REACH, Phthalate Restrictions, and Chemical Compliance for PVC Inflatable Products

Chemical compliance is the certification area where inflatable product suppliers are most likely to have genuine gaps — not because the standards are difficult to meet with correct material specification, but because the REACH candidate list updates regularly and a test report that was current 18 months ago may not cover substances added since that date. For PVC-based inflatable products, the chemical compliance requirements are specific and not negotiable for EU market entry at commercial volumes.

REACH SVHC Compliance

REACH — Registration, Evaluation, Authorisation and Restriction of Chemicals — restricts substances of very high concern (SVHCs) in products placed on the EU market. The current SVHC candidate list contains over 240 substances, with updates published approximately twice per year by the European Chemicals Agency.
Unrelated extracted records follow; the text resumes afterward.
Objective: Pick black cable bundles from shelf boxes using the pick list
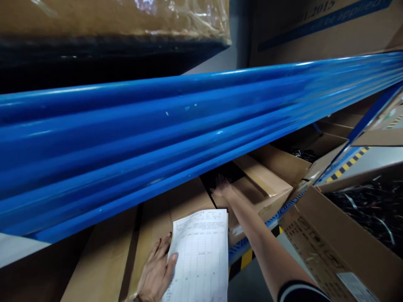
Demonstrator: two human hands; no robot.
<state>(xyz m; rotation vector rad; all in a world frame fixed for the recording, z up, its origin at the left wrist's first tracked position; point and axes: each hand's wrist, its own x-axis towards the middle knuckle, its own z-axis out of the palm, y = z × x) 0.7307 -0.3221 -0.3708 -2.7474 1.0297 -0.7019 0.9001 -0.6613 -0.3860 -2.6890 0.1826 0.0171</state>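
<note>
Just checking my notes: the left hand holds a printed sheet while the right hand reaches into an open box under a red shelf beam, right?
Not quite: the beam is blue, not red, as the head view shows. The rest stands: the left hand holds the printed sheet while the right hand reaches into the open box under it.

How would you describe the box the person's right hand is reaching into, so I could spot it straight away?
Find the wide blue shelf beam slanting across the view. Just under its lower edge sits a row of brown cartons; the right hand reaches into the open carton near the middle. Unlike the closed carton beside it, under the printed sheet, its flaps are folded back over a dark inside.
</note>
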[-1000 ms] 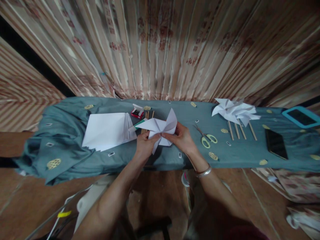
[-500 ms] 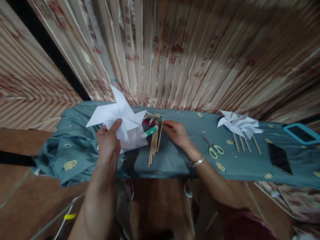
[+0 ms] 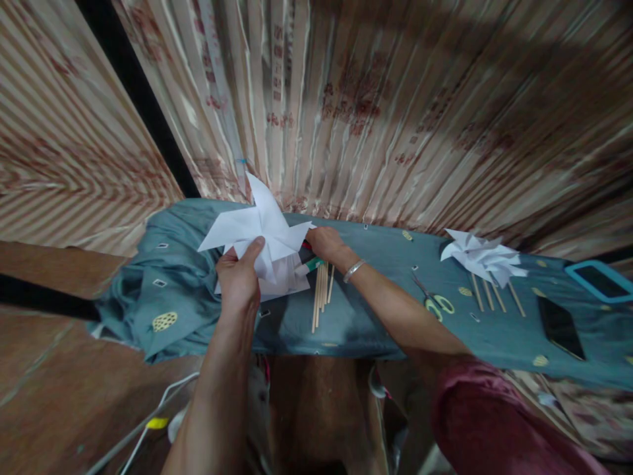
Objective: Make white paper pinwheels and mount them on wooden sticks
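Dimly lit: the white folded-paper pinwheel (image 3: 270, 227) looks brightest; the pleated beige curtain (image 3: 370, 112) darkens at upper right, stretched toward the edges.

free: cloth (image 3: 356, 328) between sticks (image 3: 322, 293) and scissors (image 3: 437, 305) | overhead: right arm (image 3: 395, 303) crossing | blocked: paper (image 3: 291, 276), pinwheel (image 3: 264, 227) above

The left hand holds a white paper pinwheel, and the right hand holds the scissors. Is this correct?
Not quite: in the head view, the scissors lie on the cloth, apart from the right hand. The left hand does hold a white paper pinwheel.
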A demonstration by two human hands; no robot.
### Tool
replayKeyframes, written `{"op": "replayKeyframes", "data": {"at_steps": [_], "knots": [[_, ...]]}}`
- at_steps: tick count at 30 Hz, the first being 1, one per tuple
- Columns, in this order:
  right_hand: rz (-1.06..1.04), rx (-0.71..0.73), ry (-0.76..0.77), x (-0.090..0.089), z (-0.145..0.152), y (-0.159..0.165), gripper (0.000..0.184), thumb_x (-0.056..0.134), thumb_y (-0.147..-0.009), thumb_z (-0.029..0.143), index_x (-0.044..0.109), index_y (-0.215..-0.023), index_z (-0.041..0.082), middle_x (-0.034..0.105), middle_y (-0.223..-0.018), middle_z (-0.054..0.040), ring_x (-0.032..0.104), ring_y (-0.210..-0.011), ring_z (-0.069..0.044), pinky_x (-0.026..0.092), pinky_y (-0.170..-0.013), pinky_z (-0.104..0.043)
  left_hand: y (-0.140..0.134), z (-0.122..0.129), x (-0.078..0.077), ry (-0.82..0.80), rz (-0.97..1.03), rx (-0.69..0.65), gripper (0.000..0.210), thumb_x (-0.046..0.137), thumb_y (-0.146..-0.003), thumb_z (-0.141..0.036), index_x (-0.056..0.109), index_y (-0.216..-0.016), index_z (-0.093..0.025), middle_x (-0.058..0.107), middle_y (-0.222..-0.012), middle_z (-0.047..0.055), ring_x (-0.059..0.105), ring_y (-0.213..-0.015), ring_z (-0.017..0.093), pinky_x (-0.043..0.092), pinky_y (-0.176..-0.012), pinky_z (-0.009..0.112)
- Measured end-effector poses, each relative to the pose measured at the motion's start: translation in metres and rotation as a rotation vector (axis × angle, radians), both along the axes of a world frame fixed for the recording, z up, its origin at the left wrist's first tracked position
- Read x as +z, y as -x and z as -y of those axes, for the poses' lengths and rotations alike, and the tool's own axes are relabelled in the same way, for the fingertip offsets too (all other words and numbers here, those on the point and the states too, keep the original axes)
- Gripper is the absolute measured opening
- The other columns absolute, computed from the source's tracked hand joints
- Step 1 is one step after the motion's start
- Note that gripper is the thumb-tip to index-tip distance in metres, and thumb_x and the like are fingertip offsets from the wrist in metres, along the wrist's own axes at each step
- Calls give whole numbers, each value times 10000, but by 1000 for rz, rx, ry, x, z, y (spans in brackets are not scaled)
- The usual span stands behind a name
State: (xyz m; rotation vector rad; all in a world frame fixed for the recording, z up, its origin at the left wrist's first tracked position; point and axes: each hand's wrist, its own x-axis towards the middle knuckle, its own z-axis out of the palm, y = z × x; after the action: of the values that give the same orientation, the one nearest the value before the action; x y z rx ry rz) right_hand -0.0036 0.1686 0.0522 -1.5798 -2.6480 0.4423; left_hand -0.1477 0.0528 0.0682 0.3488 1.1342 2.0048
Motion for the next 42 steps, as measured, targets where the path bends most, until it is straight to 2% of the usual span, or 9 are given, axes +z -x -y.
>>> {"op": "replayKeyframes", "data": {"at_steps": [6, 9, 13, 21, 24, 28, 32, 37, 42], "knots": [[48, -21, -52, 0, -7, -4, 159, 650, -806, 115, 758, -880, 205, 777, -963, -89, 678, -1024, -255, 474, -870, -309, 1, 1, -1, 5, -31, -8, 286, 870, -434, -262, 707, -640, -147, 715, -687, 13, 611, -597, 116, 515, -588, 220], [19, -5, -61, 3, -8, -5, 123, 669, -760, 78, 741, -771, 178, 772, -890, -88, 678, -983, -246, 457, -849, -304, 1, 1, -1, 3, -41, -15, 289, 869, -442, -270, 707, -648, -148, 716, -697, 16, 616, -611, 124, 520, -598, 230], [-28, 9, -71, 2, -9, -4, 168, 647, -727, 24, 687, -641, 163, 746, -764, -82, 676, -910, -230, 433, -819, -311, 1, 1, 1, 8, -50, -5, 281, 872, -436, -277, 692, -623, -167, 711, -688, 10, 608, -607, 134, 524, -613, 252], [-91, -16, -64, -6, -12, -3, 216, 663, -693, 31, 620, -545, 184, 675, -598, -44, 661, -843, -217, 437, -802, -320, 2, -1, 2, 30, -79, 14, 276, 865, -436, -296, 685, -619, -195, 718, -696, -10, 618, -635, 152, 529, -630, 269], [-82, -18, -55, -6, -13, -2, 191, 673, -681, 36, 637, -566, 184, 698, -639, -49, 665, -851, -224, 441, -800, -321, 1, -2, 1, 11, -75, 1, 261, 854, -453, -273, 694, -642, -189, 715, -698, -11, 626, -640, 148, 535, -668, 276], [-46, -17, -59, -5, -13, -1, 122, 644, -739, 60, 717, -727, 157, 755, -812, -92, 670, -898, -241, 439, -813, -332, 0, -2, 0, 8, -99, -3, 242, 848, -480, -276, 683, -636, -194, 704, -686, -19, 614, -625, 137, 523, -650, 266], [-8, -18, -49, -3, -10, -4, 179, 574, -831, 124, 751, -851, 130, 758, -943, -139, 673, -945, -271, 446, -835, -346, 1, -3, -2, 40, -142, -9, 283, 860, -474, -336, 664, -629, -202, 698, -687, -22, 602, -616, 139, 513, -620, 263], [3, -32, -22, 0, -6, -8, 259, 509, -884, 148, 745, -980, 103, 744, -1045, -178, 670, -1004, -295, 458, -860, -357, 1, -4, -3, 51, -184, -1, 310, 862, -476, -378, 667, -647, -209, 709, -720, -14, 614, -653, 152, 518, -629, 268], [-58, -65, 4, -1, -7, -7, 229, 530, -889, 149, 736, -966, 88, 735, -1081, -187, 660, -1044, -291, 456, -915, -358, -1, -5, -4, 39, -151, -26, 314, 877, -466, -360, 673, -646, -203, 695, -707, -15, 605, -640, 139, 512, -650, 264]]}}
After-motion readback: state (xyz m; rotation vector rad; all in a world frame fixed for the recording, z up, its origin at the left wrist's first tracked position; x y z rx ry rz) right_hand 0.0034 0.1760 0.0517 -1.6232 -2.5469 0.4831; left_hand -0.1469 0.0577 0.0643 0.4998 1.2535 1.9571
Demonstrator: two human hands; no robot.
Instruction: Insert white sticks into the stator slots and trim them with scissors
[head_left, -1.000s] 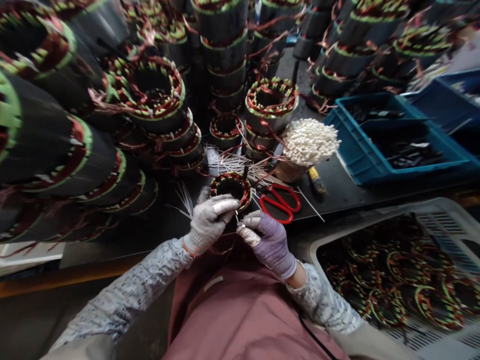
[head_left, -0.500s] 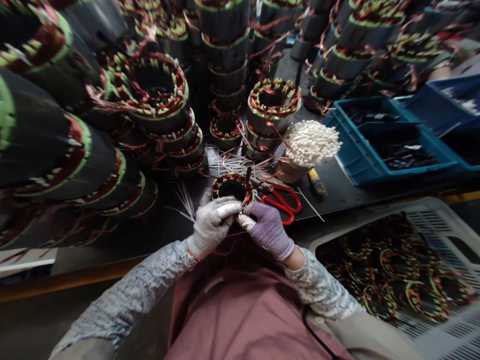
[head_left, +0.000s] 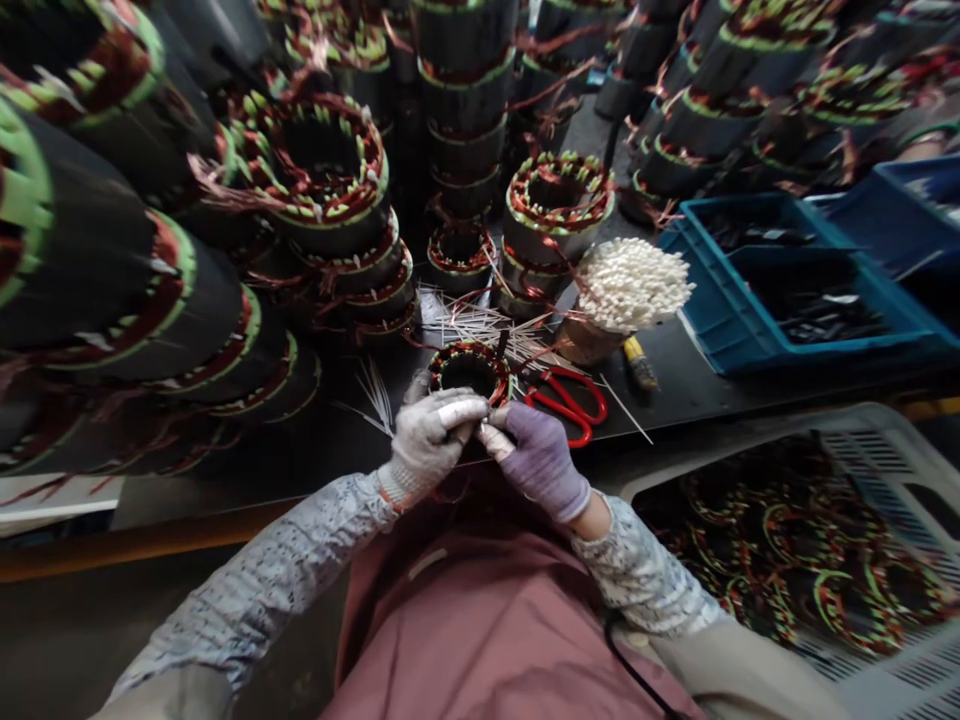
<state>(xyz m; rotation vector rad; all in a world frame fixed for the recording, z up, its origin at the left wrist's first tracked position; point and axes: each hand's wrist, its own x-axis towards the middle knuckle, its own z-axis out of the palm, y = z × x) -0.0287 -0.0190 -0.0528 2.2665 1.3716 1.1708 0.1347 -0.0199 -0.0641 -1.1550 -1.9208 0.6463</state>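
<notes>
A small motor stator (head_left: 471, 368), a ring with red-brown windings and light green edging, stands on the dark bench in front of me. My left hand (head_left: 435, 435), in a pale grey glove, lies against its near left side with fingers closed. From the right comes my right hand (head_left: 536, 455) in a purple glove, thumb and fingers pinched together. The fingertips of both hands meet at the stator's near edge; whatever small thing they grip there is hidden. Red-handled scissors (head_left: 570, 405) lie just right of the right hand. Thin white strips (head_left: 480, 325) are scattered behind the stator.
Stacks of larger stators (head_left: 322, 170) crowd the left and back. A bundle of white sticks (head_left: 634, 285) stands in a round holder, beside a yellow-handled tool (head_left: 639, 362). Farther right are teal bins (head_left: 806, 345) with dark parts. A grey crate (head_left: 892, 450) at lower right holds several stators.
The view has shifted a little, so the bench things appear slightly more to the right. Both hands keep nearly the same pose at the stator's near edge.
</notes>
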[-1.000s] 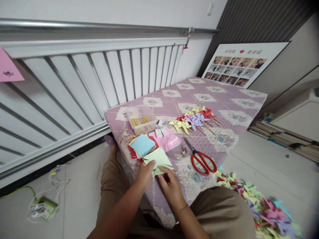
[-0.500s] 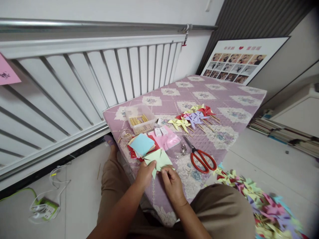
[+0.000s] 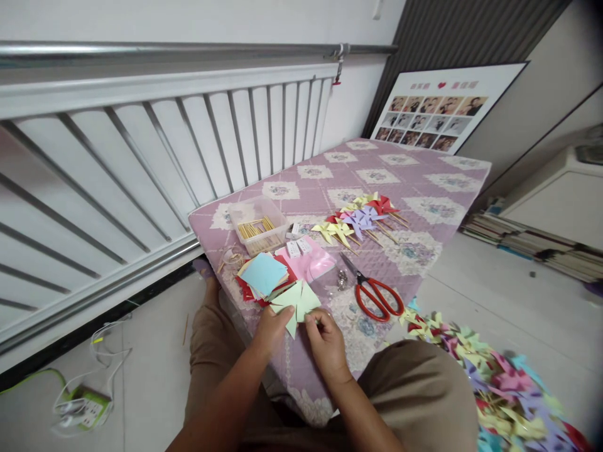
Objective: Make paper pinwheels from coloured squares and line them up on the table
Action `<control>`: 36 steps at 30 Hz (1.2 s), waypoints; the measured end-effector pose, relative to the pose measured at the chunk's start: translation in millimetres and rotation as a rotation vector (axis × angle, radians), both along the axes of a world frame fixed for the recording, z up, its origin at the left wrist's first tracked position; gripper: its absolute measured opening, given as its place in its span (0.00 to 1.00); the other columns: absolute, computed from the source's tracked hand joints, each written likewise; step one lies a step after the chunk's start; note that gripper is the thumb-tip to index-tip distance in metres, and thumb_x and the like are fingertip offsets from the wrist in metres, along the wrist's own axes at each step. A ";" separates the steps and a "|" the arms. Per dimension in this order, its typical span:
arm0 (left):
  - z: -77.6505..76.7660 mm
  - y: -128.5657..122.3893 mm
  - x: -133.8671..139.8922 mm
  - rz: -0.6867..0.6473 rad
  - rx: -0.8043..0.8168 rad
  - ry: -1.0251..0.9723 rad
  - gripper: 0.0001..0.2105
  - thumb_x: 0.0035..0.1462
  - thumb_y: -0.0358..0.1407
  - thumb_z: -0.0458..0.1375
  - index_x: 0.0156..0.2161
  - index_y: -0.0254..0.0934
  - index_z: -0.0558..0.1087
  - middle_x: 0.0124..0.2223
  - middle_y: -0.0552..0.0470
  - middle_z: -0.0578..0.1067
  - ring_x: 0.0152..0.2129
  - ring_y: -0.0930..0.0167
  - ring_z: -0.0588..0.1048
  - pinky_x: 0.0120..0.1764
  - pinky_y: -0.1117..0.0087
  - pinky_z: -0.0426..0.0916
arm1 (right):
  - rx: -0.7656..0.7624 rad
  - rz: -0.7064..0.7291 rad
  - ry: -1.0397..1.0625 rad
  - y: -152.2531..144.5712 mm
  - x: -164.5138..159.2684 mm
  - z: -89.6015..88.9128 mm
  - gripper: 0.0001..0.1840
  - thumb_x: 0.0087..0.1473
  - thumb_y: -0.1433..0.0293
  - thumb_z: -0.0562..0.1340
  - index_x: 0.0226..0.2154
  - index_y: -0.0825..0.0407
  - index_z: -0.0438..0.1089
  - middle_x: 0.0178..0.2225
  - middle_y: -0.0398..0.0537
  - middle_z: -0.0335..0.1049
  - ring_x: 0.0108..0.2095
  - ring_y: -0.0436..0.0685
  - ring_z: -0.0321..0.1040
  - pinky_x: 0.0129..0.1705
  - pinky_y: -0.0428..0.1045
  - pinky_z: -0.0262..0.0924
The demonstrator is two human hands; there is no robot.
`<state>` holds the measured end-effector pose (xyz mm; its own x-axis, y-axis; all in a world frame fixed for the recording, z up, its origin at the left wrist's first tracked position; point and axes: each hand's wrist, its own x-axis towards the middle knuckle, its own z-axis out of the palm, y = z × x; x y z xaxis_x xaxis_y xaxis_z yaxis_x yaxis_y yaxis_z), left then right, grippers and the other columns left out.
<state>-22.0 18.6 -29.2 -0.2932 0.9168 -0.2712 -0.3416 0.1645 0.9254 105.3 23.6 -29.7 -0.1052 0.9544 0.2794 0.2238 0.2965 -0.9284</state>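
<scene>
A pale green paper square with slits cut in from its corners is held above the table's near edge. My left hand pinches its left side, thumb on top. My right hand is closed with its fingertips at the paper's lower right corner. Just beyond lies a stack of coloured paper squares, light blue on top and red below. Red-handled scissors rest to the right, blades pointing away, beside a small heap of shiny metal bits.
A clear plastic box holds short sticks. Finished paper pinwheels lie on the flowered tablecloth; a large pile of pinwheels covers the floor at right. A power strip with cables lies at lower left, below the radiator.
The view has shifted slightly, so the table items appear a little further left. Both hands keep hold of the green paper, whose right part looks slightly turned.
</scene>
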 end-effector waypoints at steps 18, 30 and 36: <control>-1.8 0.1 -3.9 -0.091 0.080 0.231 0.14 0.47 0.35 0.61 0.41 0.34 0.77 0.40 0.47 0.80 0.38 0.64 0.76 0.44 0.66 0.68 | -0.037 -0.006 0.011 0.6 1.4 -5.2 0.10 0.57 0.66 0.57 0.25 0.50 0.64 0.25 0.41 0.63 0.29 0.53 0.61 0.34 0.48 0.57; -2.7 1.6 -1.4 -0.041 -0.025 0.059 0.15 0.44 0.37 0.63 0.40 0.35 0.76 0.33 0.50 0.79 0.28 0.68 0.75 0.31 0.71 0.69 | -0.037 -0.046 0.036 -1.0 1.2 -0.1 0.07 0.57 0.64 0.57 0.32 0.50 0.65 0.31 0.45 0.65 0.33 0.55 0.63 0.38 0.50 0.59; 1.0 2.0 -2.0 -0.008 0.003 -0.132 0.18 0.42 0.37 0.64 0.41 0.35 0.74 0.34 0.50 0.77 0.24 0.72 0.72 0.23 0.74 0.65 | -0.127 -0.239 0.291 4.1 8.2 -11.0 0.17 0.59 0.58 0.55 0.47 0.51 0.60 0.44 0.52 0.66 0.44 0.58 0.65 0.47 0.55 0.61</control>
<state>-24.0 20.6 -28.2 -0.2480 0.9199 -0.3037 -0.4589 0.1645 0.8731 113.5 27.7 -40.7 0.1904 0.9712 0.1430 -0.0050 0.1466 -0.9892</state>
For inflatable PVC wrestling mats, the substances most relevant to compliance are:

  • Phthalate plasticisers (DEHP, DBP, BBP, DINP, DIDP): Used to soften PVC to the correct flexibility for inflatable product construction. Several phthalates are SVHCs restricted to below 0.1% by mass in articles intended for consumer use. The restriction applies to the finished product’s PVC material — not just the raw compound. Request quantified phthalate test data showing measured concentrations for each restricted substance.
  • Pigments and dyes in coloured PVC: Some pigment compounds — particularly older cadmium-based and lead-based pigments — are restricted SVHCs. Standard PVC colour compounds from reputable material suppliers meet REACH requirements, but this is material-supplier-dependent and should be verified by test rather than assumed.
  • Print inks for surface logo and competition layout printing: Ink formulations used for screen printing on PVC surfaces must be REACH-compliant. At our factory, we use inks from a pre-approved supplier list that we’ve verified against current REACH SVHC restrictions. Custom PMS colour orders use the same approved ink base — the colour change does not change the chemical compliance position.
  • Adhesives used in any bonded construction: If a factory uses adhesive bonding in any part of the mat construction — including carry bag assembly or valve attachment — the adhesive formulation must be REACH-checked. This is one additional reason why we use HF welding rather than adhesive bonding for all structural seams — it removes the adhesive REACH variable from our compliance position entirely.

Why Annual Retesting Is Necessary

A REACH SVHC screening report from 24 months ago does not cover substances added to the candidate list in the intervening period. The ECHA updates the candidate list approximately twice per year — meaning a product that was compliant on the test date may technically require re-evaluation against new candidate list entries even if no material changes have been made. In practice, the major phthalate restrictions that affect PVC inflatables have been stable for several years, but the risk of relying on an outdated report is real when new categories of plasticiser or stabiliser are added. At our factory, we retest REACH SVHC compliance on all standard PVC material batches annually as a minimum, and within 60 days of any significant ECHA candidate list update that affects plasticiser or pigment categories. Ask your supplier when their most recent REACH test was conducted — and ask specifically whether it was conducted against the current candidate list version at the time of testing.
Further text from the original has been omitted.